• _Data shown_
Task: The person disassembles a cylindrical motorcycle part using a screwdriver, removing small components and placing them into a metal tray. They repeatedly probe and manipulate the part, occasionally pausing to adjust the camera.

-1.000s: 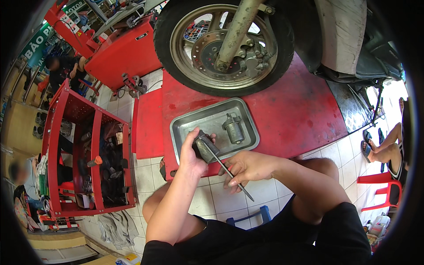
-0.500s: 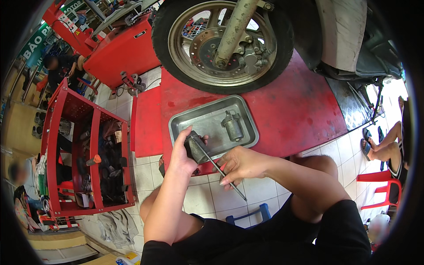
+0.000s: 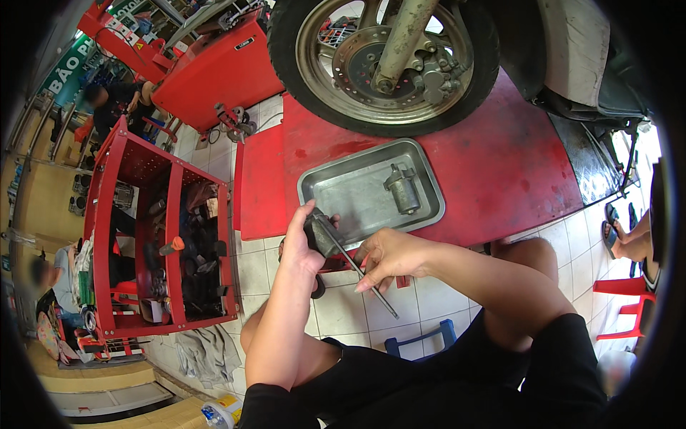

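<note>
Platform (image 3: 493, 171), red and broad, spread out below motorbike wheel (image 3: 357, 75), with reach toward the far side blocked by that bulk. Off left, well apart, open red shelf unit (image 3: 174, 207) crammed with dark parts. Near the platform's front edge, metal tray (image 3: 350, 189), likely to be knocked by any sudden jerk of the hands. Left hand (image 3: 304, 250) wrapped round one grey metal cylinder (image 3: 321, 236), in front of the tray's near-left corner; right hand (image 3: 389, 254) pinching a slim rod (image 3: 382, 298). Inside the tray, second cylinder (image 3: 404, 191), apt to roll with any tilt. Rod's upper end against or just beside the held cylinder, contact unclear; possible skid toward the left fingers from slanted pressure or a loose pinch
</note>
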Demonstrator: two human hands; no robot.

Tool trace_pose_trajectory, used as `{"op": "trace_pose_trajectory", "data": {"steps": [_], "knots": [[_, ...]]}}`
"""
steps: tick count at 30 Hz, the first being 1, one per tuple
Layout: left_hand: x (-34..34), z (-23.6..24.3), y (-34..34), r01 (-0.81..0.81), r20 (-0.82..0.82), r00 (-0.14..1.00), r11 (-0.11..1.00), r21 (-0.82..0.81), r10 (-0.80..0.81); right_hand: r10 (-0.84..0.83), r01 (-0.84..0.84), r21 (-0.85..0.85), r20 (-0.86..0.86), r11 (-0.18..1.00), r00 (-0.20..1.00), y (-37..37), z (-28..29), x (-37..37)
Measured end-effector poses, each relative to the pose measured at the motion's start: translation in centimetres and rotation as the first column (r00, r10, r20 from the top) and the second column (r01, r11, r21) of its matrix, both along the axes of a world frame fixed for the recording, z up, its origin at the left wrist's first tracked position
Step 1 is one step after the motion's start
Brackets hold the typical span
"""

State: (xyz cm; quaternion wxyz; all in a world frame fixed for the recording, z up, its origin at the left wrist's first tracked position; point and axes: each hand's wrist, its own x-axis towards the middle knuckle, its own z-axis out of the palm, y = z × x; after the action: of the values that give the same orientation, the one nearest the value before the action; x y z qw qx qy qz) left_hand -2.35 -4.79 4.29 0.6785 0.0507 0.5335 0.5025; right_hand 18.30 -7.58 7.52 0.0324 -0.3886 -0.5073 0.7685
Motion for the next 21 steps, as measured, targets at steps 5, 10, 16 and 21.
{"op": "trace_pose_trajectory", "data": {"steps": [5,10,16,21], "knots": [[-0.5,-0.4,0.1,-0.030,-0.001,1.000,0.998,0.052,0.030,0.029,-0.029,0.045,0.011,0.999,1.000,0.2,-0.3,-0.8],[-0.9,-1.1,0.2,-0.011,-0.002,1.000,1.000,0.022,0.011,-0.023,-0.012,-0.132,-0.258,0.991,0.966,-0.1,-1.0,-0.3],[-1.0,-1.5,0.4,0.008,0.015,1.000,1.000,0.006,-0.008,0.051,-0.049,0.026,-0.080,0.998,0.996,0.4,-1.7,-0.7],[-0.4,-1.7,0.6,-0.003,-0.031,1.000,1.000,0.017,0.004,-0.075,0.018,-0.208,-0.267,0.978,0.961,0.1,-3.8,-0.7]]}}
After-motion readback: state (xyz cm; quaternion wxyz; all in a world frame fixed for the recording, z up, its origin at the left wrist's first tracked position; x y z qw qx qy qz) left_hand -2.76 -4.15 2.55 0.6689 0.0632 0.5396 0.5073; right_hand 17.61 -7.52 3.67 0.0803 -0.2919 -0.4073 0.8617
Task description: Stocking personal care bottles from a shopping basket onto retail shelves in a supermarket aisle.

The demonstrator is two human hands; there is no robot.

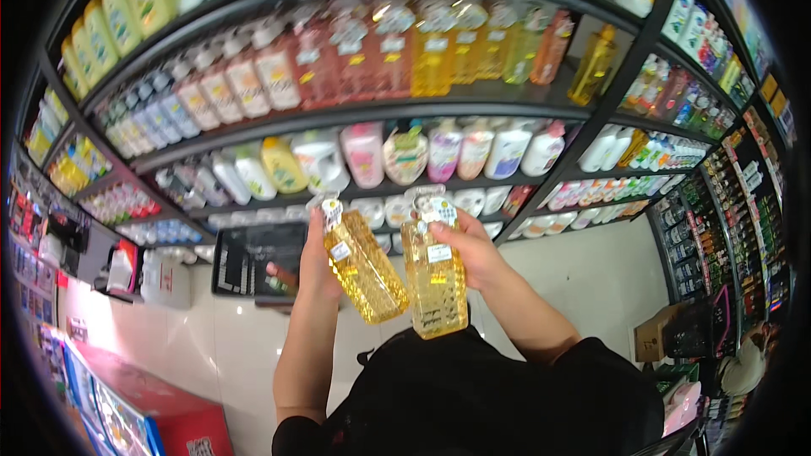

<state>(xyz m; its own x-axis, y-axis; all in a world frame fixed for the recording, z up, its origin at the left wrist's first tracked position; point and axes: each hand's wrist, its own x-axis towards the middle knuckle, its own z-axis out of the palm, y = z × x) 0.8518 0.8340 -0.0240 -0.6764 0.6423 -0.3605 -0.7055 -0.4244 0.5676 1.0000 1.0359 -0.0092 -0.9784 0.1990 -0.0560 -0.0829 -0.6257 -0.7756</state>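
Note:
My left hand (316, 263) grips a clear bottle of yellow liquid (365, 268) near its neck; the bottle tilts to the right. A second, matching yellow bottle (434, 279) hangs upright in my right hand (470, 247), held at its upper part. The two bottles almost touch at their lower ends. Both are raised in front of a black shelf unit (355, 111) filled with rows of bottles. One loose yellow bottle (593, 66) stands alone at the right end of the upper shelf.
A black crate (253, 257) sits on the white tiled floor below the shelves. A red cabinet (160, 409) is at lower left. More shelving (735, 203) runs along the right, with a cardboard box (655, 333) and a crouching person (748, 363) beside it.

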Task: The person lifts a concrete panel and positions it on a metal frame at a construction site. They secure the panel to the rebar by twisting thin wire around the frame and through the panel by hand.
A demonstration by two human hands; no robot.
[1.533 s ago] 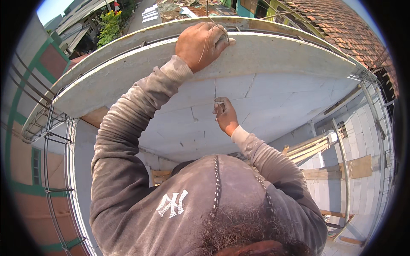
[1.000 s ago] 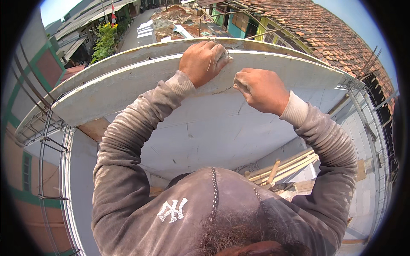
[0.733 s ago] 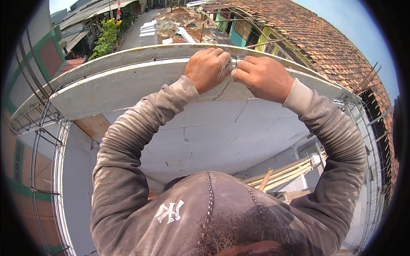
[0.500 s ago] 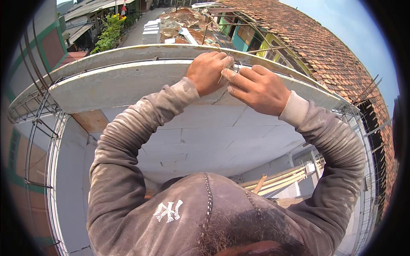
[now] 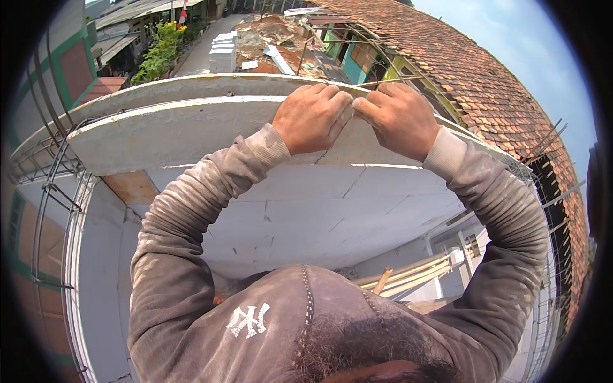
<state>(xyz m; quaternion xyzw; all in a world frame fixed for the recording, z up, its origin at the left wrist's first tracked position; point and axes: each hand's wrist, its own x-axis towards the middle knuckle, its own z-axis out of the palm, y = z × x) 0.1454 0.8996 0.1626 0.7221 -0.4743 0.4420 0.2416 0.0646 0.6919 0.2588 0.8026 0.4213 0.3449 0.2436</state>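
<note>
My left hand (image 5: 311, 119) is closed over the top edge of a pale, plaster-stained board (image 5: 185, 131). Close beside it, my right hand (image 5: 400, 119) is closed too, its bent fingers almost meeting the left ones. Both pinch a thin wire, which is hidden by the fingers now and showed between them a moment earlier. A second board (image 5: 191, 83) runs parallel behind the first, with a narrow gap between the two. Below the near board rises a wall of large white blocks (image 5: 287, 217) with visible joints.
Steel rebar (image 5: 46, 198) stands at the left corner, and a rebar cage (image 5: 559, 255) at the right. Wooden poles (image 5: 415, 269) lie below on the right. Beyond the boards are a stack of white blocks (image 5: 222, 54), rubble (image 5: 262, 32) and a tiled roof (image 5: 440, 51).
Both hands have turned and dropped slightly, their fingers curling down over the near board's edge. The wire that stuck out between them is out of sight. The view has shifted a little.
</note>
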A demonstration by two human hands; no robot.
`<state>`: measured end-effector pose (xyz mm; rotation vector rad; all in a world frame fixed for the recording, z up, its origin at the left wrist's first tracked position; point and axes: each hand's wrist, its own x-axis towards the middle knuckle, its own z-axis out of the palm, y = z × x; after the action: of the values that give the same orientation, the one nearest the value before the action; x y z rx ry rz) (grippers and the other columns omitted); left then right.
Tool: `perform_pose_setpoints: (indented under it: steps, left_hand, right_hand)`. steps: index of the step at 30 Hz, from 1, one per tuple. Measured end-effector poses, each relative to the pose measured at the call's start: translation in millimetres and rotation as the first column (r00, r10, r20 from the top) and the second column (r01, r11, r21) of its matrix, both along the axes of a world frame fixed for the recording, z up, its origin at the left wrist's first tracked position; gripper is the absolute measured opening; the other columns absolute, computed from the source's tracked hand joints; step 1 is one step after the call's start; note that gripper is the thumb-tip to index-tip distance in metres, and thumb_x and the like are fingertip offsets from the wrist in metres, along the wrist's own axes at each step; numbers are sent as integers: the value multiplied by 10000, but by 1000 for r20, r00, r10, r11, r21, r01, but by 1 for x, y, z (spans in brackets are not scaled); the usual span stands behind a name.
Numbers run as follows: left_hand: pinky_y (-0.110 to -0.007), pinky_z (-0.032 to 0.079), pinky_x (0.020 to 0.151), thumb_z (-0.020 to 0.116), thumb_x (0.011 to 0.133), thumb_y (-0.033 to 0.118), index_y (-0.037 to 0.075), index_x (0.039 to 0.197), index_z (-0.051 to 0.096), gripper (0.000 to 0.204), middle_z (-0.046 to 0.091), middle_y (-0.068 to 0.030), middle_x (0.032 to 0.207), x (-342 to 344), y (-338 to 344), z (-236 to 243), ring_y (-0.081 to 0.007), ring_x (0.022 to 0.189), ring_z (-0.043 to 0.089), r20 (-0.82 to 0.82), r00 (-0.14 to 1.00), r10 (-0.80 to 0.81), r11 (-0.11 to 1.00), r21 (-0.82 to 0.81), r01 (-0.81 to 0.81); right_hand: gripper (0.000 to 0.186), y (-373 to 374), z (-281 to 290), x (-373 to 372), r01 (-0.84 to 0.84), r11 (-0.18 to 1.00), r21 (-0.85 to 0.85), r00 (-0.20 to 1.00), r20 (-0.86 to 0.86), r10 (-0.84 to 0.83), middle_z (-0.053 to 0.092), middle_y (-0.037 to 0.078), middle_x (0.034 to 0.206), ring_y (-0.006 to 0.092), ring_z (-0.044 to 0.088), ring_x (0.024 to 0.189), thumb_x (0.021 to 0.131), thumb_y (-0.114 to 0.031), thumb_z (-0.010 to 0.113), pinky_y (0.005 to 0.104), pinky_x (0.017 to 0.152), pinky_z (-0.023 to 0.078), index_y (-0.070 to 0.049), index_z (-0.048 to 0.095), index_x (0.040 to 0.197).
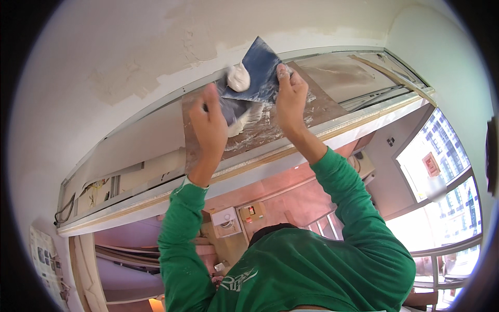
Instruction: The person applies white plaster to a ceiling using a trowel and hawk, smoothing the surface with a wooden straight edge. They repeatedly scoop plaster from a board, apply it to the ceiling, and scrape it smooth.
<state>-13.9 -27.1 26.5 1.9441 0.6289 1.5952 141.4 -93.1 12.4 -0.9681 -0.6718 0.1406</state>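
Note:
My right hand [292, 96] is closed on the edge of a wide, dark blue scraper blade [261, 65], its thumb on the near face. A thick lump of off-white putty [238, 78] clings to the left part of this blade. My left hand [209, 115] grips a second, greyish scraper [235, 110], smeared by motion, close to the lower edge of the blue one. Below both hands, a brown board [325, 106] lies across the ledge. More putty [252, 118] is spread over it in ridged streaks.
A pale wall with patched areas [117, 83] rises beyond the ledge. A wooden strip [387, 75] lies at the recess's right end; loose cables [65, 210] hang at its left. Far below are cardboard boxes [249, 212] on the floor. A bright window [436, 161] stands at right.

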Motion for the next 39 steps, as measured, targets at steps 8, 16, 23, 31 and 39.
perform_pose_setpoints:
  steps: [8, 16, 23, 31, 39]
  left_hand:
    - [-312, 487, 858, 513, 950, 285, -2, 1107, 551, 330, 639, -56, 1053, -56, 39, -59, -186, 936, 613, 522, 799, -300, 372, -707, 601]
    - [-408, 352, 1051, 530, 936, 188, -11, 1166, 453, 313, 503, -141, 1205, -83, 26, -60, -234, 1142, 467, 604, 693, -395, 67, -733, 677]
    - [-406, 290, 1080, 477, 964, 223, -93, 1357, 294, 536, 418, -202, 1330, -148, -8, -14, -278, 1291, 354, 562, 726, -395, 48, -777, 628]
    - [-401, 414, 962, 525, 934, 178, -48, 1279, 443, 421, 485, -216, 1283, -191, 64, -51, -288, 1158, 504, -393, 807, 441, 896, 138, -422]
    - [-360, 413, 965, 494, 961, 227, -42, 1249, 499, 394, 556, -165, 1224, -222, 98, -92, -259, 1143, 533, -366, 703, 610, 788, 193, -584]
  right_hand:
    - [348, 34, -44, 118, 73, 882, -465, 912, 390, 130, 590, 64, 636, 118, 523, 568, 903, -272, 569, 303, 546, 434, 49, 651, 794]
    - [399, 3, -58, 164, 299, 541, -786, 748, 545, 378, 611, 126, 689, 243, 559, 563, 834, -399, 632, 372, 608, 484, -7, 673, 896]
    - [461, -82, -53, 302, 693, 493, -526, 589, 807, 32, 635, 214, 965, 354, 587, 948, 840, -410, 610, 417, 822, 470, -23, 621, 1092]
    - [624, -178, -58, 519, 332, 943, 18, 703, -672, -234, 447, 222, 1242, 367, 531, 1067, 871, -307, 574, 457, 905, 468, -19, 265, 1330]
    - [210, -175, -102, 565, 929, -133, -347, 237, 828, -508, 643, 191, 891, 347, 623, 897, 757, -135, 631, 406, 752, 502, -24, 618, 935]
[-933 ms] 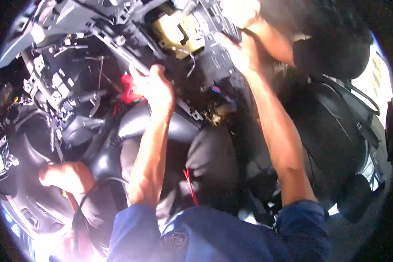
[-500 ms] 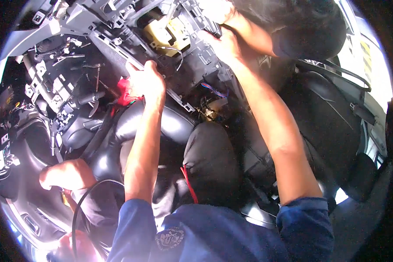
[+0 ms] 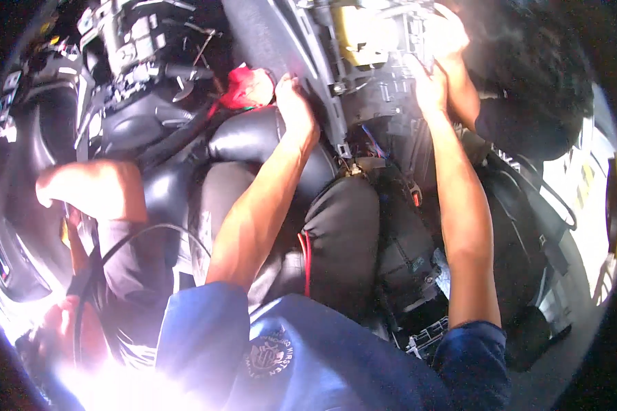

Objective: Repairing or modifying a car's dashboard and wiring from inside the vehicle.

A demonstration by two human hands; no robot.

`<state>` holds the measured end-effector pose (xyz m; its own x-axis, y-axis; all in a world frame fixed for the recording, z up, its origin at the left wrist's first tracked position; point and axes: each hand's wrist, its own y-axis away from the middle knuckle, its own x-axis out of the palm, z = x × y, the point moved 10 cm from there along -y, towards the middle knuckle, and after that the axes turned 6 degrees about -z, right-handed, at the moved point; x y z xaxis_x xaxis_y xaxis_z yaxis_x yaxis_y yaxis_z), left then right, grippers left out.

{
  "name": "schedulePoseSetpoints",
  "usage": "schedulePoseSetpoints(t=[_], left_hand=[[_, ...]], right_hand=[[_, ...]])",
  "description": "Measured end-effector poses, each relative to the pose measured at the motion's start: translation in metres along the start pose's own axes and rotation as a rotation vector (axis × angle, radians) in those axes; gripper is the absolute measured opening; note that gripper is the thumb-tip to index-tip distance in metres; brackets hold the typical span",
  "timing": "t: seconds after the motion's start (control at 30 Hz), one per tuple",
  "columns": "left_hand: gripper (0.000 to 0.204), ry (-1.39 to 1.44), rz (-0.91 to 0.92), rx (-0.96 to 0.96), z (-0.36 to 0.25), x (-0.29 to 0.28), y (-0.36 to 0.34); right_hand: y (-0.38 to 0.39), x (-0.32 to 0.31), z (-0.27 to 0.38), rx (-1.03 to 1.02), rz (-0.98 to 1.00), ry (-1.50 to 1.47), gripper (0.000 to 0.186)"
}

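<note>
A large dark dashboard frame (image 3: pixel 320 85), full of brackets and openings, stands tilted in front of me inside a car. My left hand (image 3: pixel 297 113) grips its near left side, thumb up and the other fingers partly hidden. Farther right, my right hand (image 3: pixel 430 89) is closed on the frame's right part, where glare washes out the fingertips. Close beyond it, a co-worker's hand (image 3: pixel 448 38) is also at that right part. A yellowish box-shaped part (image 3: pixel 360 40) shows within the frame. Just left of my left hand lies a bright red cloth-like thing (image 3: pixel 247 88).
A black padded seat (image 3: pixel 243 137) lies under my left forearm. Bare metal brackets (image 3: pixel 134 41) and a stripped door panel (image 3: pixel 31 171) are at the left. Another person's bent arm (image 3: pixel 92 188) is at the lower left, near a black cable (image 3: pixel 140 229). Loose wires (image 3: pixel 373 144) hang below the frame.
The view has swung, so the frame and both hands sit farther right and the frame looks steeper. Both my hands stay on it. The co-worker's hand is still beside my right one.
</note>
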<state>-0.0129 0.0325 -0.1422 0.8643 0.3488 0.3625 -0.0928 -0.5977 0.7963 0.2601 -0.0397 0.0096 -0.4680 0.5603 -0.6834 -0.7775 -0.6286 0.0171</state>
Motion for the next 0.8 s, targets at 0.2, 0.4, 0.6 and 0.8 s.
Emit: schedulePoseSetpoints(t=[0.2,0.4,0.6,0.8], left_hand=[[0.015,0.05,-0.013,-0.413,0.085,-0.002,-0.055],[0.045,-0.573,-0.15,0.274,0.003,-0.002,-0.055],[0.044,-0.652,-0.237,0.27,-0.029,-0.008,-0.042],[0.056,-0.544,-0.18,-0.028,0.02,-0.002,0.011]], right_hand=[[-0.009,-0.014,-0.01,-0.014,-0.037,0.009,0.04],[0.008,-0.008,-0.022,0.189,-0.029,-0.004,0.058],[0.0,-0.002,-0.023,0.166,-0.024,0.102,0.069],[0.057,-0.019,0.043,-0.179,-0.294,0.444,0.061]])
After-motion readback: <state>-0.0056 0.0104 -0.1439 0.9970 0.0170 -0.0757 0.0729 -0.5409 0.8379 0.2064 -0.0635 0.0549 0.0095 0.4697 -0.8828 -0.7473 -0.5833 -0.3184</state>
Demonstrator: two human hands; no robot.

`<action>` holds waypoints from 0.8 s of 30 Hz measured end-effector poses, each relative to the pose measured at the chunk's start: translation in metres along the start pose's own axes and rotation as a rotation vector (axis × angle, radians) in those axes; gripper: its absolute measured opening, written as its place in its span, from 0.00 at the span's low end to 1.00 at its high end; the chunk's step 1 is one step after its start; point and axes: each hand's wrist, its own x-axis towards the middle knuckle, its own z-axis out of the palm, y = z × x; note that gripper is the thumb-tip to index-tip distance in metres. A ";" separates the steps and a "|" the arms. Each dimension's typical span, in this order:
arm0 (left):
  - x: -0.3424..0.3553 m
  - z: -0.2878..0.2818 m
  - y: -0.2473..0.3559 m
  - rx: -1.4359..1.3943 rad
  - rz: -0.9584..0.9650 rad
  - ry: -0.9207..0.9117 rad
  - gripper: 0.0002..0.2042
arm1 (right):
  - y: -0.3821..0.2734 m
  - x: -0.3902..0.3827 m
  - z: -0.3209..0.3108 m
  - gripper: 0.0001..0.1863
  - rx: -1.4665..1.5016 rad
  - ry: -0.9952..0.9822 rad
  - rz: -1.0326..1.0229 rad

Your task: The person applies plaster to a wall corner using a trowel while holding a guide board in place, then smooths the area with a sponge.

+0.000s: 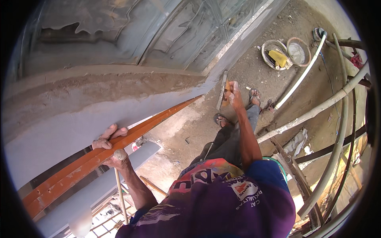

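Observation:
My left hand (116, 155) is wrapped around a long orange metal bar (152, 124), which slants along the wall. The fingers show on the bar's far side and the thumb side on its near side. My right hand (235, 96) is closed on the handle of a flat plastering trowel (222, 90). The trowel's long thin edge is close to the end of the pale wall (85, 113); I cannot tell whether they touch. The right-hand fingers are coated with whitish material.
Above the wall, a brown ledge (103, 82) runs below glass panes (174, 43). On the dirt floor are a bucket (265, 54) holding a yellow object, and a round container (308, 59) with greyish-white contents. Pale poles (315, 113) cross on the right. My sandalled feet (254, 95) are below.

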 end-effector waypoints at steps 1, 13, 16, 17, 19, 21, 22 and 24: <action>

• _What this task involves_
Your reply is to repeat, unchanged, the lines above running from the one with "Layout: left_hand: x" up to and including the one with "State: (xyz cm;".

• _Response box_
Layout: left_hand: x (-34..34), z (-23.6..24.3), y (-34..34), r01 (-0.81..0.81), r20 (-0.82..0.82), r00 (-0.14..1.00), r11 (-0.11..1.00), r21 (-0.82..0.81), r10 (-0.80..0.81); right_hand: r10 (-0.84..0.83), r01 (-0.84..0.84), r21 (-0.85..0.85), r20 (-0.86..0.86), r11 (-0.18..1.00), r00 (-0.20..1.00), y (-37..37), z (-28..29), x (-37..37)
Measured end-effector poses, each relative to the pose measured at the motion's start: translation in centimetres and rotation as the first column (r00, r10, r20 from the top) and the second column (r01, r11, r21) of its matrix, both along the axes of a world frame fixed for the recording, z up, its origin at the left wrist's first tracked position
Step 1 is one step after the motion's start
Brackets hold the typical span
"""

State: (xyz cm; quaternion wxyz; all in a world frame fixed for the recording, z up, its origin at the left wrist's first tracked position; point and axes: each hand's wrist, its own x-axis towards the middle knuckle, its own z-axis out of the palm, y = z × x; after the action: of the values that give the same orientation, the one nearest the value before the action; x y z qw qx qy qz) left_hand -2.35 -4.79 4.29 0.6785 0.0507 0.5335 0.5025; right_hand 18.30 -7.58 7.52 0.0324 -0.3886 -0.5073 0.7685

Nothing further is needed for the exercise.